╭─ DATASET EXTRACT

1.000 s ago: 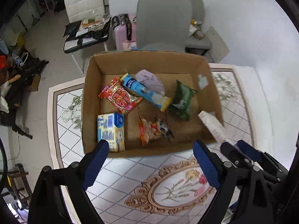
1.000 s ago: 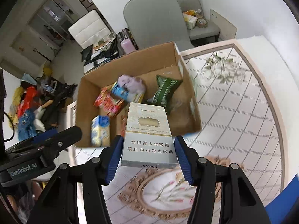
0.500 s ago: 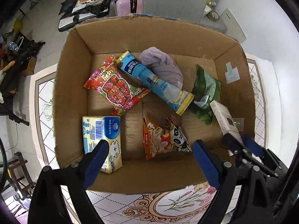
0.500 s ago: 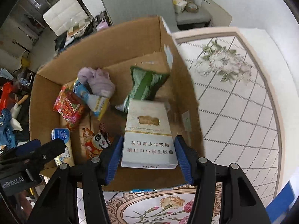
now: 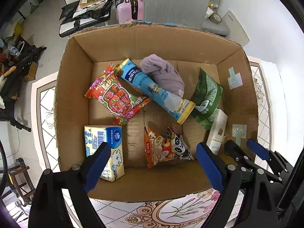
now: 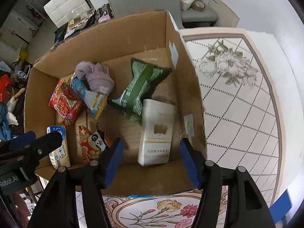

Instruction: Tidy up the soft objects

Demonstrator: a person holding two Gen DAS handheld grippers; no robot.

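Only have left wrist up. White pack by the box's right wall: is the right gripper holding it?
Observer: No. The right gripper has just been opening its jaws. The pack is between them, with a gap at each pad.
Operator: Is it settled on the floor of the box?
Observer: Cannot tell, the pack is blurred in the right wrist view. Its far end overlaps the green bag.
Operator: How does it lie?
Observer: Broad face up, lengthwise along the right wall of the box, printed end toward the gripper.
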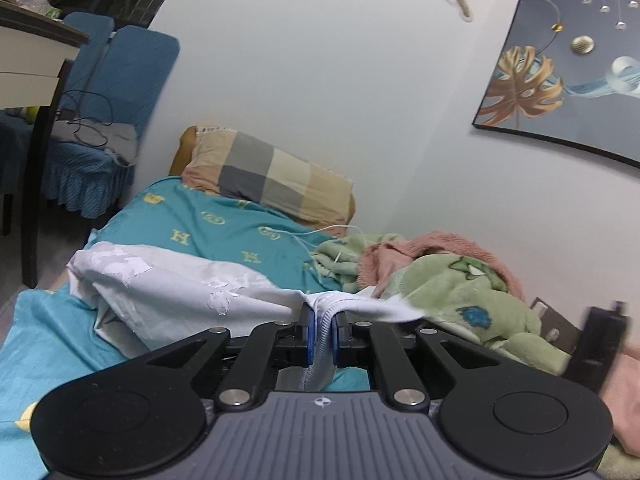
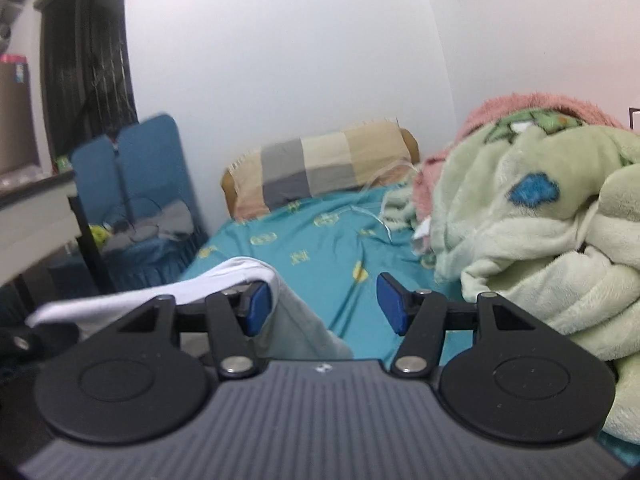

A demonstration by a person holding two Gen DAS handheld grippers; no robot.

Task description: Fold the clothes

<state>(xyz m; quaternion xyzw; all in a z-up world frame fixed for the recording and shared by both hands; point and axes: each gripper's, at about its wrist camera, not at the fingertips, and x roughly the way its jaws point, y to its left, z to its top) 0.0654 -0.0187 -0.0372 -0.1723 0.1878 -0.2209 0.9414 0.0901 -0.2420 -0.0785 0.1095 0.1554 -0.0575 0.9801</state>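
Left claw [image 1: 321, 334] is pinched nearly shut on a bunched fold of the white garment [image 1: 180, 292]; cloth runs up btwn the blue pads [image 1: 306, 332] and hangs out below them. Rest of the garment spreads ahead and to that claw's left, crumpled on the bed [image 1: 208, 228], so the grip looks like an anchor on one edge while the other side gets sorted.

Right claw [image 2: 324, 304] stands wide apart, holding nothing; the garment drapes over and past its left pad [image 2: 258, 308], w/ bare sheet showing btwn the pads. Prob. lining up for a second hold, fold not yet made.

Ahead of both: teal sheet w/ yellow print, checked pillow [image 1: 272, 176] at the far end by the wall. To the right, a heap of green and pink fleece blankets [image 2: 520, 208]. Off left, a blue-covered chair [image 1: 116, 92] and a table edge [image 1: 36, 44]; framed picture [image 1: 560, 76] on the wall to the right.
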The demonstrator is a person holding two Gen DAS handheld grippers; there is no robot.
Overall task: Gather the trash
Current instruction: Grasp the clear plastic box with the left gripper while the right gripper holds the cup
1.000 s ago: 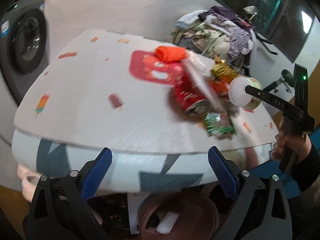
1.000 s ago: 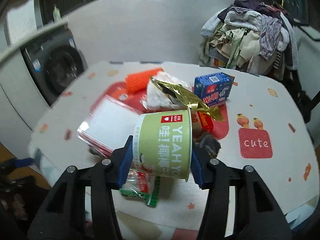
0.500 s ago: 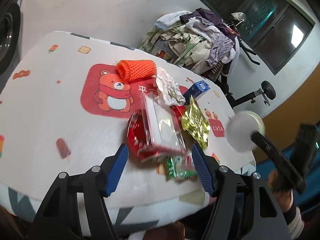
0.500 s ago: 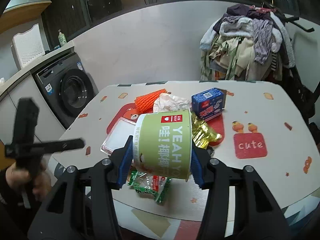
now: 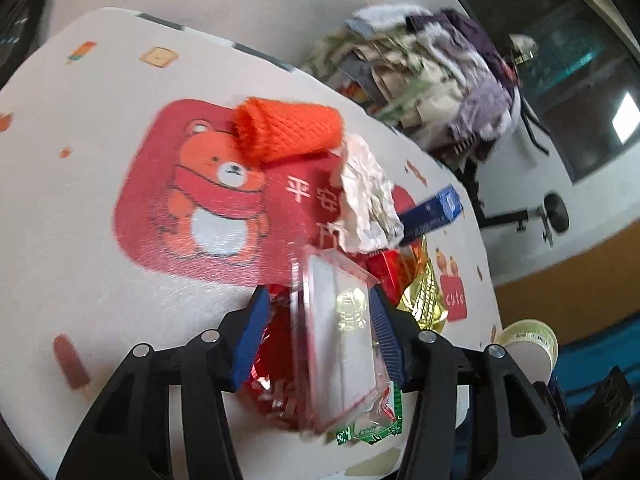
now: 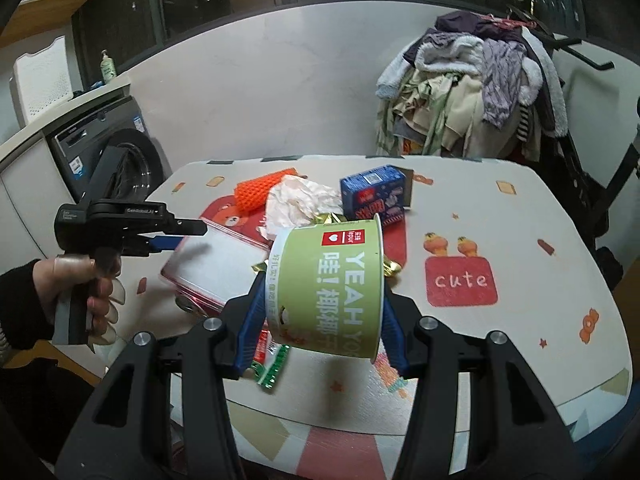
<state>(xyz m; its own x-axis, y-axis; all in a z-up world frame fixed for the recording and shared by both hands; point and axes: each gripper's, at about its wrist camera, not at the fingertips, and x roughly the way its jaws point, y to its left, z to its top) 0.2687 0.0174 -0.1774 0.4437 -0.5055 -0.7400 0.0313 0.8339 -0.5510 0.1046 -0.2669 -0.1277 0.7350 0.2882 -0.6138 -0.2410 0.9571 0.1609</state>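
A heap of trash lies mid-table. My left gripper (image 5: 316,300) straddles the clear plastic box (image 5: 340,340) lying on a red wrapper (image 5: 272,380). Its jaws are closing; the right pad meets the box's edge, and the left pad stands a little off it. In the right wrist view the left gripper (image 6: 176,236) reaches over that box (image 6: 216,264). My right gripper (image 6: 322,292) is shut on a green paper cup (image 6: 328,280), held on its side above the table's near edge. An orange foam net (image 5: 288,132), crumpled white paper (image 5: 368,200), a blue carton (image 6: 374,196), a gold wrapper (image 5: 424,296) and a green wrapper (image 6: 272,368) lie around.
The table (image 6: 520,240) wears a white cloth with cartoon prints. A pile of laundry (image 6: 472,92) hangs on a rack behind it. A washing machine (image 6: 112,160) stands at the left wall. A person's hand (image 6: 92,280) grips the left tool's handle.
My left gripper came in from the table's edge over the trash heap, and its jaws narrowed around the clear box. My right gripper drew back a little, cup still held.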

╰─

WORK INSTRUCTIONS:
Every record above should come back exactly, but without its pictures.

SOLUTION:
1.000 s ago: 
1.000 s ago: 
0.500 s ago: 
0.500 s ago: 
now: 
now: 

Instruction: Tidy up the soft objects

Demonstrator: a person holding two Gen DAS handheld grippers; no robot.

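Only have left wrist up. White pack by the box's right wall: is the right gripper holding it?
Observer: No. The right gripper has just been opening its jaws. The pack is between them, with a gap at each pad.
Operator: Is it settled on the floor of the box?
Observer: Cannot tell, the pack is blurred in the right wrist view. Its far end overlaps the green bag.
Operator: How does it lie?
Observer: Broad face up, lengthwise along the right wall of the box, printed end toward the gripper.
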
A demonstration by a person holding two Gen DAS handheld grippers; no robot.

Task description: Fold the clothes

<state>(xyz m; quaternion xyzw; all in a z-up world frame fixed for the recording and shared by both hands; point and axes: each gripper's, at about its wrist camera, not at the fingertips, and x roughly the way its jaws point, y to its left, z to its top) 0.0654 -0.0187 -0.0372 -0.1723 0.1878 -0.2209 0.9414 0.0901 -0.2420 -0.0785 0.1095 0.1554 -0.0575 0.9801</state>
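Left claw [image 1: 321, 334] is pinched nearly shut on a bunched fold of the white garment [image 1: 180, 292]; cloth runs up btwn the blue pads [image 1: 306, 332] and hangs out below them. Rest of the garment spreads ahead and to that claw's left, crumpled on the bed [image 1: 208, 228], so the grip looks like an anchor on one edge while the other side gets sorted.

Right claw [image 2: 324, 304] stands wide apart, holding nothing; the garment drapes over and past its left pad [image 2: 258, 308], w/ bare sheet showing btwn the pads. Prob. lining up for a second hold, fold not yet made.

Ahead of both: teal sheet w/ yellow print, checked pillow [image 1: 272, 176] at the far end by the wall. To the right, a heap of green and pink fleece blankets [image 2: 520, 208]. Off left, a blue-covered chair [image 1: 116, 92] and a table edge [image 1: 36, 44]; framed picture [image 1: 560, 76] on the wall to the right.
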The demonstrator is a person holding two Gen DAS handheld grippers; there is no robot.
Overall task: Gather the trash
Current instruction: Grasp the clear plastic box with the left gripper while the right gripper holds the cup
1.000 s ago: 
1.000 s ago: 
0.500 s ago: 
0.500 s ago: 
now: 
now: 
<state>(xyz m; its own x-axis, y-axis; all in a z-up world frame fixed for the recording and shared by both hands; point and axes: each gripper's, at about its wrist camera, not at the fingertips, and x roughly the way its jaws point, y to its left, z to its top) 0.2687 0.0174 -0.1774 0.4437 -0.5055 -0.7400 0.0313 0.8339 -0.5510 0.1046 -0.2669 -0.1277 0.7350 0.2882 -0.6138 -0.2410 0.9571 0.1609</state>
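A heap of trash lies mid-table. My left gripper (image 5: 316,300) straddles the clear plastic box (image 5: 340,340) lying on a red wrapper (image 5: 272,380). Its jaws are closing; the right pad meets the box's edge, and the left pad stands a little off it. In the right wrist view the left gripper (image 6: 176,236) reaches over that box (image 6: 216,264). My right gripper (image 6: 322,292) is shut on a green paper cup (image 6: 328,280), held on its side above the table's near edge. An orange foam net (image 5: 288,132), crumpled white paper (image 5: 368,200), a blue carton (image 6: 374,196), a gold wrapper (image 5: 424,296) and a green wrapper (image 6: 272,368) lie around.
The table (image 6: 520,240) wears a white cloth with cartoon prints. A pile of laundry (image 6: 472,92) hangs on a rack behind it. A washing machine (image 6: 112,160) stands at the left wall. A person's hand (image 6: 92,280) grips the left tool's handle.
My left gripper came in from the table's edge over the trash heap, and its jaws narrowed around the clear box. My right gripper drew back a little, cup still held.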

No more output will be given.